On our walks he’d teach me Yiddish, although the phrases I’d ask him to teach me are probably things I shouldn’t repeat right now. He had grown up learning this virtually extinct language, and it wasn’t until our trip to Israel in 1993 that I even knew that both he and my grandmother spoke anything but English. It was discoveries like that, that made me want to know more about him. My grandfather wasn’t one to volunteer a lot of personal information, so I learned to ask him questions. I’ll never forget a few years back when he and my grandmother let me record their lives. I spent hours videotaping both of them so I could learn their stories. It was the closest I ever felt to them, and even if he may not have volunteered the information, my grandfather loved to talk when you let him.
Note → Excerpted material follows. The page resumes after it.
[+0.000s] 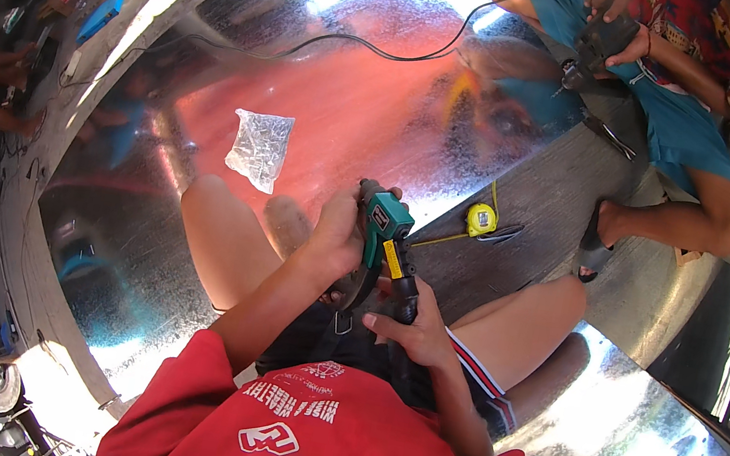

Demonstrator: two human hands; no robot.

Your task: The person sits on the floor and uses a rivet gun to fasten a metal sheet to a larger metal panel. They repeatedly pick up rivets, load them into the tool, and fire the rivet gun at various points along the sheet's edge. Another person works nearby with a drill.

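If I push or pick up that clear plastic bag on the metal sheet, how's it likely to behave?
The bag will probably feel floppy, since its clear film looks thin and wrinkled. It should slide fairly easily, as the metal sheet beneath looks smooth and shiny. It's perhaps light, lying quite flat, though I can't tell if anything's inside.

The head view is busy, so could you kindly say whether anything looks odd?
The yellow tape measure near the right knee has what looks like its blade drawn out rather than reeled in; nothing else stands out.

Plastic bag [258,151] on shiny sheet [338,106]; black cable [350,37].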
I know that he was sick these past few years, and I know it wasn’t easy for my grandmother or his children, but he still knew how to entertain a crowd. This past Thanksgiving we all sat around the dining room table and listened to my grandfather rant about the same things he’d been talking about for the past few years. We all laughed and enjoyed his company, and even if he wouldn’t remember it the next day, I know he loved feeling like he still belonged. I won’t forget how sweet he looked as he slept (something he did often), or how hard he tried to remember while his brain was making him forget.
He had survived cancer, war and life for 84 years. And while I know that is as full a life as any of us can ever wish for, there’s something that will always be missing now that he’s gone. I wish our last conversation hadn’t happened over the phone, even if I hung up and went back to my party and told my friends how funny my grandfather didn’t mean to be. It was New Years Eve and I had called to wish my grandparents a happy, healthy new year. My grandfather asked me, “Are you still as pretty as I remember?”
“I just saw you on Thanksgiving.” I told him. “Don’t you remember what I look like?” I asked.
And as he was responding with an “oh” I cut back in…..
“Do you know you’re my favorite grandfather in the world?” I asked. “Do you know how very much I love you? Promise me you won’t forget, even if I know you really will.”
“Okay,” he said, “I love you too Jame.”
And with that…he was gone. And while I know that now he’s not coming back, and while I know that now he’s finally at peace, I selfishly wish he never had to leave, because, he was and is my grandfather - the cutest old man in the entire world.